# ACTION ITEM:
The answer must be the full data, restated word for word, with no pictures in it.

# DATA EXTRACT:

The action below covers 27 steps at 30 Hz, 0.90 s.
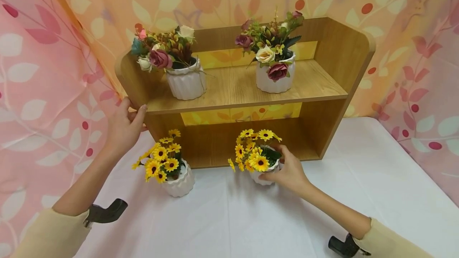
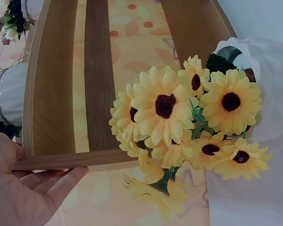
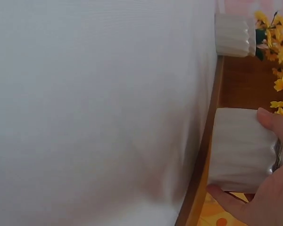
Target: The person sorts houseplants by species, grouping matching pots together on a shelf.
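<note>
My left hand (image 1: 123, 126) holds the left side panel of a two-tier wooden shelf (image 1: 229, 85). In the left wrist view its fingers (image 2: 61, 186) lie along the panel's outer face, while the thumb side is at the front edge. With thumb and fingers on opposite sides, my right hand (image 1: 292, 172) grips a white fluted pot (image 3: 240, 150) of yellow sunflowers (image 1: 259, 162). That pot is upright in front of the shelf's lower tier. A second white pot (image 1: 180, 184) of sunflowers (image 1: 161, 158) stands on the table, left of it and near my left forearm.
On the upper tier stand two white pots, the left pot (image 1: 186, 83) and the right pot (image 1: 275, 81), with mixed roses. A white cloth (image 1: 229, 226) covers the table. Floral curtains (image 1: 36, 71) hang behind and at both sides.
</note>
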Tool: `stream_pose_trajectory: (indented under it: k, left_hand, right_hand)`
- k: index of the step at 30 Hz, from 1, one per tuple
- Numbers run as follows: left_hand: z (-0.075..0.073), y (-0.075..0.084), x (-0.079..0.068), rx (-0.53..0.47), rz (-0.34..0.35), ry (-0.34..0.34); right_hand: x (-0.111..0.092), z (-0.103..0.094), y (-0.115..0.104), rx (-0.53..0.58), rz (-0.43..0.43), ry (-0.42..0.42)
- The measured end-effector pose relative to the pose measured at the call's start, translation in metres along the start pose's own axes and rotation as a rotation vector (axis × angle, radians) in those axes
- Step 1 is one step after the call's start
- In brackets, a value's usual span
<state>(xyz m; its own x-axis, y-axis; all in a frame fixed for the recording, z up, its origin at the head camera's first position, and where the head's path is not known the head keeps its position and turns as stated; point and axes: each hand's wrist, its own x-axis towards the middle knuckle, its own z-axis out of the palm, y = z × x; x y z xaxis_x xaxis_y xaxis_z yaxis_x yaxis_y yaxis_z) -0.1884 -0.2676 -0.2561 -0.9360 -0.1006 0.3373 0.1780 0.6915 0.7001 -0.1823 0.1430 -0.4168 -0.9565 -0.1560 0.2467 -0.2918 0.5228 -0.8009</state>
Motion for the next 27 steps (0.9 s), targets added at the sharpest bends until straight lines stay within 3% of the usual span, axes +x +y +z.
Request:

# WRITTEN ANSWER:
The action below covers 27 steps at 30 Hz, 0.90 s.
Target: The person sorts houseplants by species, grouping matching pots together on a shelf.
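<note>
My left hand (image 1: 123, 126) holds the left side panel of a two-tier wooden shelf (image 1: 229, 85). In the left wrist view its fingers (image 2: 61, 186) lie along the panel's outer face, while the thumb side is at the front edge. With thumb and fingers on opposite sides, my right hand (image 1: 292, 172) grips a white fluted pot (image 3: 240, 150) of yellow sunflowers (image 1: 259, 162). That pot is upright in front of the shelf's lower tier. A second white pot (image 1: 180, 184) of sunflowers (image 1: 161, 158) stands on the table, left of it and near my left forearm.
On the upper tier stand two white pots, the left pot (image 1: 186, 83) and the right pot (image 1: 275, 81), with mixed roses. A white cloth (image 1: 229, 226) covers the table. Floral curtains (image 1: 36, 71) hang behind and at both sides.
</note>
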Tool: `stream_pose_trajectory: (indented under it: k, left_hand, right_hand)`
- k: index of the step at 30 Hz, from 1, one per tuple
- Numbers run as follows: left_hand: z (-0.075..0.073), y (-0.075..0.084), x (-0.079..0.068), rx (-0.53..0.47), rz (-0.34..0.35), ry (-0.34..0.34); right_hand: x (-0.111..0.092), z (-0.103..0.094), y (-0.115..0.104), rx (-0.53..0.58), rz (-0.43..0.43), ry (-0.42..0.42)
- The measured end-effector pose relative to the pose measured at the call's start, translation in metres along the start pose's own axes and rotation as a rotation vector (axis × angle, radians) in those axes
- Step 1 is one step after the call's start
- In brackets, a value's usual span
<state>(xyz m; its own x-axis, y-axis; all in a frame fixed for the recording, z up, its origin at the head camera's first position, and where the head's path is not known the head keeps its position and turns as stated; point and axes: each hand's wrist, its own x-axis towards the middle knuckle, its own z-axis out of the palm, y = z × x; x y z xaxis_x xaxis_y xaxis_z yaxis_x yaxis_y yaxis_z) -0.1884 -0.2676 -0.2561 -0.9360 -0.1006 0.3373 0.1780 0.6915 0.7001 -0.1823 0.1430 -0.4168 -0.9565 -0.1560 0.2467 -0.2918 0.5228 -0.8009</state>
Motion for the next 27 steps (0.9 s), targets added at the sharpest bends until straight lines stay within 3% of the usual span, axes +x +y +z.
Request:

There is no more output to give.